*WORK ORDER:* From the first line to the last, restate the data word for word.

*PROVIDED MATERIAL:*
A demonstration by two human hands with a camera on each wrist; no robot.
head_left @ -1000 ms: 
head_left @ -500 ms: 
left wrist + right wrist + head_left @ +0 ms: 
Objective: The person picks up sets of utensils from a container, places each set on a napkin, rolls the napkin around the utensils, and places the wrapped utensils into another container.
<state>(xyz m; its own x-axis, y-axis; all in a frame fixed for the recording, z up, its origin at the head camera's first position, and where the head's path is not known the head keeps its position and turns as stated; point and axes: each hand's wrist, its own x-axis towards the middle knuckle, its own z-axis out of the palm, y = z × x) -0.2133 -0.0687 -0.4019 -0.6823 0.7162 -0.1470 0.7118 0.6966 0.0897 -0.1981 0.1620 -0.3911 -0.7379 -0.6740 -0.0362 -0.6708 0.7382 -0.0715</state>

*EXERCISE RESULT:*
A demonstration by two human hands with a camera on each wrist; no robot.
head_left @ -1000 ms: 
head_left @ -500 ms: 
left wrist + right wrist + head_left @ +0 ms: 
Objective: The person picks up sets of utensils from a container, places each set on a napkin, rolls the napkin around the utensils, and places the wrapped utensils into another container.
<state>(xyz m; its own x-axis, y-axis; all in a frame fixed for the recording, z up, its origin at the head camera's first position, and where the head's path is not known the head keeps its position and turns as stated; point and axes: each hand's wrist, its own x-axis towards the middle knuckle, its own z-axis out of the palm, y = z × x) -0.2133 -0.0687 -0.4019 -0.6823 0.7162 -0.1470 0.7118 0.6966 0.0897 -0.1981 0.1620 -0.3911 -0.7379 -0.6740 -0.0362 -0.6708 0.7382 -0.0715</state>

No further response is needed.